Demo with Netbeans, hitting on breakpoints in generated Resource classes when firing off Resource requests/uris.
Looks like Netbeans has got a webtest framework. Interesting.
This is really cool stuff, there's a MatisseBlogger thick client that utilizes the API. Will have to keep an eye on this.
...
Next up I had a hard time finding an interesting subject. JavaDB performance would be cool, but I'm pretty satisfied with the performance as it is. Besides, it's quite likely that I will bump into these guys back home some time.
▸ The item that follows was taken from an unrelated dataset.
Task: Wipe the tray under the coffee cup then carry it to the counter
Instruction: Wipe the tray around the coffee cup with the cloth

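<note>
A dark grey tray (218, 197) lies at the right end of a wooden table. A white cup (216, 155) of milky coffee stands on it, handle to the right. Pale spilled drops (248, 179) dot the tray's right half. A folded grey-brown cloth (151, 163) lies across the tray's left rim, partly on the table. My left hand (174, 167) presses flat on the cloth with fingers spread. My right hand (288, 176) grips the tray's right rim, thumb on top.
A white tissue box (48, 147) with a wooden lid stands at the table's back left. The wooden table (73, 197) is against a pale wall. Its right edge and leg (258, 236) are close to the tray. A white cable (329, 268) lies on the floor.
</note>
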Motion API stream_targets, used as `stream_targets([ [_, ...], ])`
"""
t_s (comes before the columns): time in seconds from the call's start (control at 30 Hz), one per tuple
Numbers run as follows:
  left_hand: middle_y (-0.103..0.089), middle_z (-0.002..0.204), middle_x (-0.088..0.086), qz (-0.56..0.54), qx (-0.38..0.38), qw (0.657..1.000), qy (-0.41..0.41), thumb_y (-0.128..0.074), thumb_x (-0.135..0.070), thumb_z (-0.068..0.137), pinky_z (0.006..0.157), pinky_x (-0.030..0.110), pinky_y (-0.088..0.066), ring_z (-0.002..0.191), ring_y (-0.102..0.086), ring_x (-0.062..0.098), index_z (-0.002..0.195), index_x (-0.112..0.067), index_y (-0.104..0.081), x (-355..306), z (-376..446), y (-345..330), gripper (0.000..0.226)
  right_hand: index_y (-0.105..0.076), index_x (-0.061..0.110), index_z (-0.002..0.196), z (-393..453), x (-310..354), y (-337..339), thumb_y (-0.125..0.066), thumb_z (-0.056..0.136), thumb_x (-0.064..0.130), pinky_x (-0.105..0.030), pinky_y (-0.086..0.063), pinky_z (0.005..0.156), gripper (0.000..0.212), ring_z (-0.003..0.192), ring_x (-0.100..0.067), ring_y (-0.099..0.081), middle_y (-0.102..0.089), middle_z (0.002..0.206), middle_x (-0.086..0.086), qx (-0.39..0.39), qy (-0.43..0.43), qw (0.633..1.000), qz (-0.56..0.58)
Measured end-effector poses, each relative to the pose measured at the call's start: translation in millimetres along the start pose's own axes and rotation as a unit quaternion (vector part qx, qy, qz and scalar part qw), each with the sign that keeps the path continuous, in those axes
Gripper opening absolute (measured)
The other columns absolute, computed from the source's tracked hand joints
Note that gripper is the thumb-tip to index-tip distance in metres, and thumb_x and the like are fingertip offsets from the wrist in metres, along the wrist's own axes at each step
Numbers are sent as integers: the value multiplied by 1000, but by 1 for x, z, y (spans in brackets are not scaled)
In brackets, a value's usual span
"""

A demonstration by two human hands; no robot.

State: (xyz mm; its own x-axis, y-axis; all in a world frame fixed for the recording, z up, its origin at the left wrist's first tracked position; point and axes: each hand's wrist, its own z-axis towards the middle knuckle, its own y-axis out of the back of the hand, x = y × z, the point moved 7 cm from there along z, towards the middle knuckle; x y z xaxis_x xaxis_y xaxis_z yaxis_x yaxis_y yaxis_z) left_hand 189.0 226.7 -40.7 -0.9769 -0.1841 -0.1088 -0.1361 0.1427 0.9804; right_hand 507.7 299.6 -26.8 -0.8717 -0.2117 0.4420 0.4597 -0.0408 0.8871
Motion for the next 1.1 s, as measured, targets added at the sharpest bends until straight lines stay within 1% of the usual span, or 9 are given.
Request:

Went to the Swing/flash/ajax integration. Mixing different technologies on the client side. It's nice to get some input on what to use for rich clients these days, so I'm hoping I'll get some of that in this talk.
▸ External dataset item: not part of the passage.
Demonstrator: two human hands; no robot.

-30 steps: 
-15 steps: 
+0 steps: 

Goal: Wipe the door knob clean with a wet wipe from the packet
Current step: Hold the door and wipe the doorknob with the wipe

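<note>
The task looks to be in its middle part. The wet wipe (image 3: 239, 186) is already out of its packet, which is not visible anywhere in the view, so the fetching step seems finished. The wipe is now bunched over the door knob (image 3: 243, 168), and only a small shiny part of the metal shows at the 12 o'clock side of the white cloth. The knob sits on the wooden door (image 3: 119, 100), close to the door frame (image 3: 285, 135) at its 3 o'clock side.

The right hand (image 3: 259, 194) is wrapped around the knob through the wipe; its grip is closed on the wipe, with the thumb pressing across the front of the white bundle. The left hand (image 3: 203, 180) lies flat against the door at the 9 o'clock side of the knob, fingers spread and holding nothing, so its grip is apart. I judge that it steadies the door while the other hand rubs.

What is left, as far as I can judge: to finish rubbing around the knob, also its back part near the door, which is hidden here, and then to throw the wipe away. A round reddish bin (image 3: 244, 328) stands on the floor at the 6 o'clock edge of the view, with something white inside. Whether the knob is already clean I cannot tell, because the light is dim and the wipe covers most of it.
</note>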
After some theory it's a demo based on the flex hybrid phone store example.
Then onto the Flex/Ajax bridge.
Instead of getting the Flex app as a DOM element you use the bridge to access the Flex model.
Moving on to bridging Swing to Ajax. They've got a demo application, a Swing app that embeds a small browser window with a Google Maps underlay. The cool part is that the zoom-function, a JS-function in the Maps API has been extracted into a Swing controller. Inside the controller there's like fBrowser.executeScript(map.zoom..). The protocol for shipping these requests is proprietary, there is no native JS event handling in Swing, naturally.
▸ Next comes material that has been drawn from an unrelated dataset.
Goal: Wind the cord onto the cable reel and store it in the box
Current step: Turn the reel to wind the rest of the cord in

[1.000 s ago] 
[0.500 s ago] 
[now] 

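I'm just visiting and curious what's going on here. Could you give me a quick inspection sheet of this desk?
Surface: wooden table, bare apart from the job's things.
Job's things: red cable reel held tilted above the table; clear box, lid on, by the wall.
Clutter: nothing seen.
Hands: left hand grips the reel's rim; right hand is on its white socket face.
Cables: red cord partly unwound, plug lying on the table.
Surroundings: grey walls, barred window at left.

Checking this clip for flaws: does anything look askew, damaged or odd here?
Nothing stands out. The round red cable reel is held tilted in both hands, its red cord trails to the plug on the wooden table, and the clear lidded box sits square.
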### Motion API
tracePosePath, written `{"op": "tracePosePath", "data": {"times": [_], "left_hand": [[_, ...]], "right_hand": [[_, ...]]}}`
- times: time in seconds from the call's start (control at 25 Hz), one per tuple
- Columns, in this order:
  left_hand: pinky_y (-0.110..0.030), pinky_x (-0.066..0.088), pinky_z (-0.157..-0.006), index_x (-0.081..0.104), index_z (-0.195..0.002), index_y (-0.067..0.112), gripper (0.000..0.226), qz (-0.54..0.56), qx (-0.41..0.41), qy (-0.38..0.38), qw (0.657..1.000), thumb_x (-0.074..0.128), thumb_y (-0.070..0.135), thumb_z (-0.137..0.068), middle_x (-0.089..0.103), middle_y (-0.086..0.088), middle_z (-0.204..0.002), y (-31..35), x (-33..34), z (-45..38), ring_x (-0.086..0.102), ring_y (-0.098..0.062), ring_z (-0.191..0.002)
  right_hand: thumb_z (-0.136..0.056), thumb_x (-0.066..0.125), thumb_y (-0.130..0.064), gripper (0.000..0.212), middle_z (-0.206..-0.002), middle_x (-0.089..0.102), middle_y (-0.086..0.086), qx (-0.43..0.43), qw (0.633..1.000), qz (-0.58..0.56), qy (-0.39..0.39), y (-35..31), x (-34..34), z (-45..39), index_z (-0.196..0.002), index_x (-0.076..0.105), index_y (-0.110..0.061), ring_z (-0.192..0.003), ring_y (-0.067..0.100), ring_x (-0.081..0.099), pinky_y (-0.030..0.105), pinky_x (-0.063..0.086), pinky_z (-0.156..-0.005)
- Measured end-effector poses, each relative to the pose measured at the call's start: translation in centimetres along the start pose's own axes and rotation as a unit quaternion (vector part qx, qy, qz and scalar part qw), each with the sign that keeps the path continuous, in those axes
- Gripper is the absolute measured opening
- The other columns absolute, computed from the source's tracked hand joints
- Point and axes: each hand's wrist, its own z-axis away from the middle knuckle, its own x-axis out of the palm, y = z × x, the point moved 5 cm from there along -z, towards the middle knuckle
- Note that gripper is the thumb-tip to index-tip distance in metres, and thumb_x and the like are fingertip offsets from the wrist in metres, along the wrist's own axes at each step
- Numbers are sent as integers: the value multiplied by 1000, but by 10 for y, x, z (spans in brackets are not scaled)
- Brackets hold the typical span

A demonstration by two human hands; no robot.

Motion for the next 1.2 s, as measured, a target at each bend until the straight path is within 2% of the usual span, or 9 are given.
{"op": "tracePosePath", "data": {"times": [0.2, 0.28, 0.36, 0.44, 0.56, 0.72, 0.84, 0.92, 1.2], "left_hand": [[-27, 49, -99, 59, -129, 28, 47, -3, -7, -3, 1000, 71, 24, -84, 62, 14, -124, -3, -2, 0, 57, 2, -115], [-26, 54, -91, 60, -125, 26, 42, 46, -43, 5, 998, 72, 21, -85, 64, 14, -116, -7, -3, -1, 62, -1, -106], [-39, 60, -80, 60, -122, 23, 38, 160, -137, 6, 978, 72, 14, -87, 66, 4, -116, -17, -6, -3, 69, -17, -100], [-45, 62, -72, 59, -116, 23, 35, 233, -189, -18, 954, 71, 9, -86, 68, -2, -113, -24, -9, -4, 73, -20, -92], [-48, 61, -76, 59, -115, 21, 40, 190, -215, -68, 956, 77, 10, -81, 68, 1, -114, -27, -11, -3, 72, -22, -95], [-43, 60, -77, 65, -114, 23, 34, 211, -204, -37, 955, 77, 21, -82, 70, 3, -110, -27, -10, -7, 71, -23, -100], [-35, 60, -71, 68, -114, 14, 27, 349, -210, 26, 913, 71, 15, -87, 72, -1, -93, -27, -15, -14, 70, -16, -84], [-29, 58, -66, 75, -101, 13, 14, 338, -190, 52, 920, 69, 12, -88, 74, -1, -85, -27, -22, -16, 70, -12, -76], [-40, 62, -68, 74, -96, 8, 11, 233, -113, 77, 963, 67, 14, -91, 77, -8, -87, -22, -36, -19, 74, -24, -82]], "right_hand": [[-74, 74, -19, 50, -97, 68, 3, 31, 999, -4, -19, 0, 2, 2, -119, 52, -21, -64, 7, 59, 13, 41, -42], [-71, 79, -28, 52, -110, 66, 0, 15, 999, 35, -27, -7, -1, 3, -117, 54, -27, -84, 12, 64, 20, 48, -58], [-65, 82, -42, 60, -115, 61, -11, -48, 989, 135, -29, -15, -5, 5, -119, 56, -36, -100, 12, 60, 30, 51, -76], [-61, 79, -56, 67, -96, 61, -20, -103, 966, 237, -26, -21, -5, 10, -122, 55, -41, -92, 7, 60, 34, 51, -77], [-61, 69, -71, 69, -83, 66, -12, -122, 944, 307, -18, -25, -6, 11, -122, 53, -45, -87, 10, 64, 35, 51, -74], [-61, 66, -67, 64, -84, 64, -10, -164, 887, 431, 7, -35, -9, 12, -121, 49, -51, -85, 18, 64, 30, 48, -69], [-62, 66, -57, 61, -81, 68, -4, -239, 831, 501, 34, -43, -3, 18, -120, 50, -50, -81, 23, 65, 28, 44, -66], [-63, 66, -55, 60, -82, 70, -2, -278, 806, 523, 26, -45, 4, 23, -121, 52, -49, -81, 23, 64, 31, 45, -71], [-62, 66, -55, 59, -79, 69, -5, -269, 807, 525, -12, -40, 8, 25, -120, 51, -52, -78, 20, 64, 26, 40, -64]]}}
Next up is integrating flash into a Swing application. ActiveXControl.CallFunction, only works through IE at the moment.
Nearly fell asleep at this point. I have to hand it to you, German/Swiss people have a *very* monotone voice when speaking English for some reason. Combine that with free beer during the evening before and you get nappy listeners :)
To wake back up, I tapped in on some blog analytics. Since I started blogging on Jazoon, the search income on the stats have pushed up traffic quite a bit. Sorry I'm not putting more energy into making these posts more readable/interesting.
...
Ajax enterprise for Java... By Greg Murray whose blog was mentioned in the previous presentation. This talk was great for a quick run-up in jMaki and various Ajax toolkits Sun are working with these days. I didn't take too much notes as I was listening carefully to lots of interesting tips about Javascript, cross domain scripting workarounds and request-keys used to restrict/control JS requests.
...
All in all, it has been a great day at Jazoon. The quality on the talks was generally higher than the ones I went to yesterday. Next up is dinner, then BOFs.
Thanks for mentioning our talk (Mixing Ajax Swing and Flash). And sorry you fell asleep. The slides, demos and the source code are posted on our RIA blog.
ReplyDeleteBy the way, having lived in Norway for a while, I know what free beer does to you guys ;-).